Journal of the American Chemical Society published new progress about 1949-41-3. 1949-41-3 belongs to catalysis-chemistry, auxiliary class Carboxylic acid,Benzene, name is 2-Methyl-4-phenylbutanoic acid, and the molecular formula is C11H14O2, Application In Synthesis of 1949-41-3.

Referemce:
https://courses.lumenlearning.com/boundless-chemistry/chapter/catalysis/,
Catalysis – Wikipedia

Setti, Eduardo L. published the artcile3,4-Disubstituted azetidinones as selective inhibitors of the cysteine protease cathepsin K. Exploring P3 elements for potency and selectivity, Application In Synthesis of 6972-05-0, the publication is Bioorganic & Medicinal Chemistry Letters (2005), 15(5), 1529-1534, database is CAplus and MEDLINE.

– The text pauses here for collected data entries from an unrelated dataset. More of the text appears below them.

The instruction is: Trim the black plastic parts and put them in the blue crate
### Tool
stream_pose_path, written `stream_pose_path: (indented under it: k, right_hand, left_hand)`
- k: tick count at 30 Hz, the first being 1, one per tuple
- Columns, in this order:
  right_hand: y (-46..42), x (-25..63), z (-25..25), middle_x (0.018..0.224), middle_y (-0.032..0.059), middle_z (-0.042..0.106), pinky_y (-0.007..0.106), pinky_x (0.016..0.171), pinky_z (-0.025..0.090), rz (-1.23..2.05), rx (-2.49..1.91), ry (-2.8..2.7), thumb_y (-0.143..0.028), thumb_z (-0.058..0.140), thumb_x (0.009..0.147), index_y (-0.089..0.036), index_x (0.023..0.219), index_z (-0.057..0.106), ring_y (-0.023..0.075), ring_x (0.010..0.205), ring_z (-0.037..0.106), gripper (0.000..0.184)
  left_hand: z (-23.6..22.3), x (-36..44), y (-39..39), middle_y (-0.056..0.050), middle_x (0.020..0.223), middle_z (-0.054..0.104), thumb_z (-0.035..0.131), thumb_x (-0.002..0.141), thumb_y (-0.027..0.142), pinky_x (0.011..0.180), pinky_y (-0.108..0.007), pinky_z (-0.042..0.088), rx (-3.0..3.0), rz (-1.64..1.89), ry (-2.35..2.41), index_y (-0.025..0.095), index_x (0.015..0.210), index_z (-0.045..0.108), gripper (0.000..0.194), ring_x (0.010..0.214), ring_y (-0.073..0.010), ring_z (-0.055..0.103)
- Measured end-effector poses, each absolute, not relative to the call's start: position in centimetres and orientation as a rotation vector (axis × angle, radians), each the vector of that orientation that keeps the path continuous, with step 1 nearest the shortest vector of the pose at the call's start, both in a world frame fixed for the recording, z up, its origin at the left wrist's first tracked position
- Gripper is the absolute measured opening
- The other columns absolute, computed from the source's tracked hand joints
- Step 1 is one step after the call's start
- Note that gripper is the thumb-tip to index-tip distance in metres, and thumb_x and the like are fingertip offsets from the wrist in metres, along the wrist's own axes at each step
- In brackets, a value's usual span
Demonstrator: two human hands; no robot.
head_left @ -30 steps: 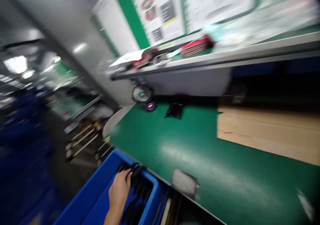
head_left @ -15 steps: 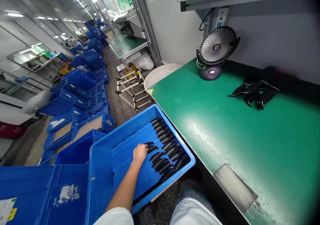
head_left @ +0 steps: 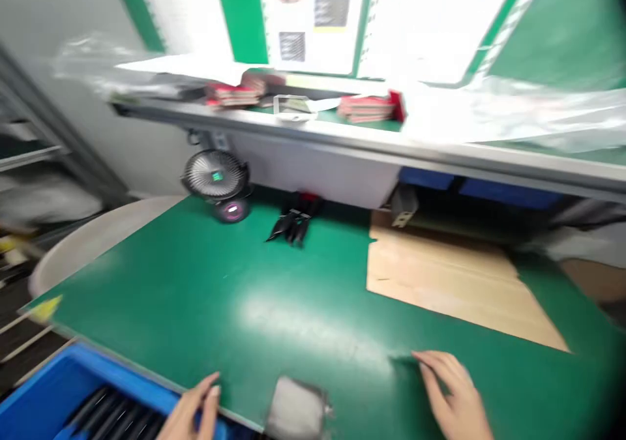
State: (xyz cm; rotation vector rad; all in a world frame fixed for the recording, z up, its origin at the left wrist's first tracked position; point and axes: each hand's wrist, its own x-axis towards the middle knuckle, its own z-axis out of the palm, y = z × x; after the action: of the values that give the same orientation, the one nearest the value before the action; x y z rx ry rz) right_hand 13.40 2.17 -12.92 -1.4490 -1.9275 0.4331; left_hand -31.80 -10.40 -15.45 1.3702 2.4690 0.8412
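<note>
My left hand [head_left: 193,410] is at the bottom, over the near edge of the green table [head_left: 195,296] and beside a blue crate [head_left: 83,365]. Its thumb and fingers are a little apart, with no object visible between them. Inside the crate lie several black curved pieces [head_left: 115,414], side by side and partly cut off. My right hand [head_left: 457,397] hovers low over the tabletop at the right, fingers stretched forward and the thumb below them, holding nothing that I can see. Between the hands, a grey flat block [head_left: 297,409] lies at the table's front. Motion blurs the view.
Towards the back stand a small black fan [head_left: 216,176] and a pile of black pieces [head_left: 293,221]. A cardboard sheet [head_left: 450,283] lies at the right. Above runs a shelf [head_left: 342,137] with red-and-white bundles [head_left: 369,107] and clear plastic bags.
The view has swung right from the crate to the table. My left hand has left the black pieces in the crate and come to the table edge. My right hand has come into view.
</note>
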Motion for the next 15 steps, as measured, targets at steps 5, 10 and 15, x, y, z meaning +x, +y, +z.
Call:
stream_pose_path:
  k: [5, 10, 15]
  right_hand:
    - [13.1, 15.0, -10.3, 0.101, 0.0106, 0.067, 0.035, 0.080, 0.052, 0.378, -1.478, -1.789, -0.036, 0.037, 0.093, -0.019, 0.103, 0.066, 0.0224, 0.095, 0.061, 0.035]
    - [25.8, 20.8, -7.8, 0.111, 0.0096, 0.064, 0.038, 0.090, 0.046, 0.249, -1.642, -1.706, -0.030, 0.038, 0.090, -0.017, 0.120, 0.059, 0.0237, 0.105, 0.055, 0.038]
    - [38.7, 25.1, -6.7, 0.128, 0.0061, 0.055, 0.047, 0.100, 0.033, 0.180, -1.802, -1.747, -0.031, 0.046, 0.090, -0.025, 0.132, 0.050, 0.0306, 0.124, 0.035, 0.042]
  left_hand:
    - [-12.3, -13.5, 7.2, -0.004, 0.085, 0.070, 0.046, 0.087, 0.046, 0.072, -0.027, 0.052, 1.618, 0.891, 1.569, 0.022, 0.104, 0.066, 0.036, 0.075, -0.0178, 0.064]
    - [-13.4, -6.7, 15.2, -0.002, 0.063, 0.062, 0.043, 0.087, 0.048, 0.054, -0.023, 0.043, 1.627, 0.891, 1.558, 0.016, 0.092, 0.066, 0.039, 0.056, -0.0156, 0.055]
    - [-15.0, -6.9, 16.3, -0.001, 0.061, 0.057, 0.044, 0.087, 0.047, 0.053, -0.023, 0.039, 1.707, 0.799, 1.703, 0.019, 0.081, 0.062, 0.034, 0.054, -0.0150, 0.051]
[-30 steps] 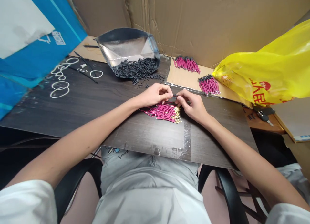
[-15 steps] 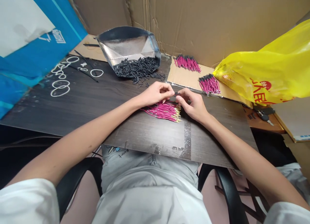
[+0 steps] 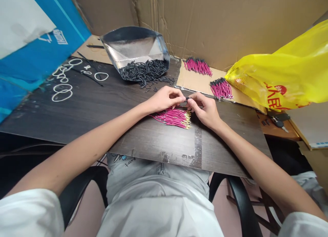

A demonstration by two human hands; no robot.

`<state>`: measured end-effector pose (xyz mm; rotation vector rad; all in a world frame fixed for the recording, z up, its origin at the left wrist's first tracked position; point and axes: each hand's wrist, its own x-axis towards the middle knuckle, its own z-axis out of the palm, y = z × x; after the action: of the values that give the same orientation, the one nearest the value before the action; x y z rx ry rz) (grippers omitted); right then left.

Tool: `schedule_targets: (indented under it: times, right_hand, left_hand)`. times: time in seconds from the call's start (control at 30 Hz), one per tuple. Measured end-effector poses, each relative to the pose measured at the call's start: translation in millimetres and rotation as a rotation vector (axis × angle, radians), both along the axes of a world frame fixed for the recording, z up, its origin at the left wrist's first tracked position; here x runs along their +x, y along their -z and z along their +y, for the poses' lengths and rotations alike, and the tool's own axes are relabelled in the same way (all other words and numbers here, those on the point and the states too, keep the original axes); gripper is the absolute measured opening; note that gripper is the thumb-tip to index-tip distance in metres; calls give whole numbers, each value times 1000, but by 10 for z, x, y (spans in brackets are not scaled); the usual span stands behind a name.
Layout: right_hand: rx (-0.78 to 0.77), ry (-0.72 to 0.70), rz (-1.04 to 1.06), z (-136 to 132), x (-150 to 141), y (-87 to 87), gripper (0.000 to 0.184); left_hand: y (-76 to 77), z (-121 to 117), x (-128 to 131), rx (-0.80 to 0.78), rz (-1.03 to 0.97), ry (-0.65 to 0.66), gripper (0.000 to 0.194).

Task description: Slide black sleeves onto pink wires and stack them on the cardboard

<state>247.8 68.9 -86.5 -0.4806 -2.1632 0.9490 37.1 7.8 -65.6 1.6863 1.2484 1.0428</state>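
Above a pile of pink-red wires with gold-coloured tips (image 3: 175, 119), both hands meet with their fingertips almost together. A short black tube (image 3: 187, 99) spans the small gap between them. My left hand (image 3: 167, 99) pinches its left end between thumb and forefinger. The other end is in the closed thumb and fingers of my right hand (image 3: 204, 109). Whether a wire runs inside the tube is hidden. Behind the hands, many more short black tubes (image 3: 143, 71) fill and spill from a silver-lined open pouch (image 3: 133, 51).
Two bundles of pink wires with black ends, one at the back (image 3: 197, 66) and one nearer (image 3: 220, 88), lie on a cardboard sheet (image 3: 189, 80). White rubber bands (image 3: 62, 92) lie at left by a blue bag (image 3: 28, 69). A yellow plastic bag (image 3: 282, 66) hangs at right, near keys (image 3: 280, 122).
More of the black tube shows between my fingertips now, where pinkish red showed before. My hands have barely shifted, and the pile of wires lies as before.
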Motion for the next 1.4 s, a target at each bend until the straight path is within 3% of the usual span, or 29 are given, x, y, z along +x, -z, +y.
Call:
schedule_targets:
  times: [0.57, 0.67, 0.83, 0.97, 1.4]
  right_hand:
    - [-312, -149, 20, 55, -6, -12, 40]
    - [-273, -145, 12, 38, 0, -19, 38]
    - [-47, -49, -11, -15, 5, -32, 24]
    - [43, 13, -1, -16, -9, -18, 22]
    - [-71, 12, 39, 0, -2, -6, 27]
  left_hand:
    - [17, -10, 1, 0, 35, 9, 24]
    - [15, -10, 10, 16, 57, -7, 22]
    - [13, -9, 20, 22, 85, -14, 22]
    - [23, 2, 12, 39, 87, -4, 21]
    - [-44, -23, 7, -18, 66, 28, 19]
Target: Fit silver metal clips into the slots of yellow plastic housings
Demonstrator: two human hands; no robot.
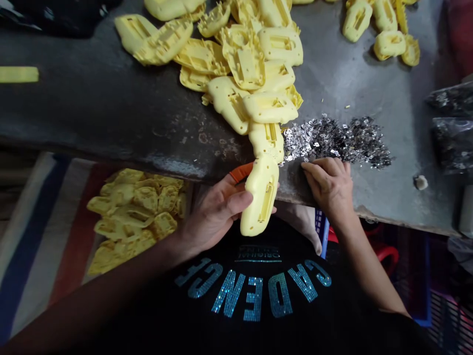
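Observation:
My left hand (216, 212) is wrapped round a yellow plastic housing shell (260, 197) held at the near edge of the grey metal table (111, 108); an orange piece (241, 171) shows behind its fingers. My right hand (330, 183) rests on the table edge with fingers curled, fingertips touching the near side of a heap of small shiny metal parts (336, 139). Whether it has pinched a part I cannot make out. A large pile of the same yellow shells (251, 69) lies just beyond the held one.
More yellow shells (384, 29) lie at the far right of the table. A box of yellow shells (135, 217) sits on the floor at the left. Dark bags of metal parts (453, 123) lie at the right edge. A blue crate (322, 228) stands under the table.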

The synthesis of a series of highly potent and selective inhibitors of cathepsin K based on the 3,4-disubstituted azetidin-2-one warhead is reported. A high degree of potency and selectivity was achieved by introducing a basic nitrogen into the distal part of the P3 element of the mol. Data from kinetic and mass spectrometry experiments are consistent with the interpretation that compounds of this series transiently acylate the sulfhydrile of cathepsin K.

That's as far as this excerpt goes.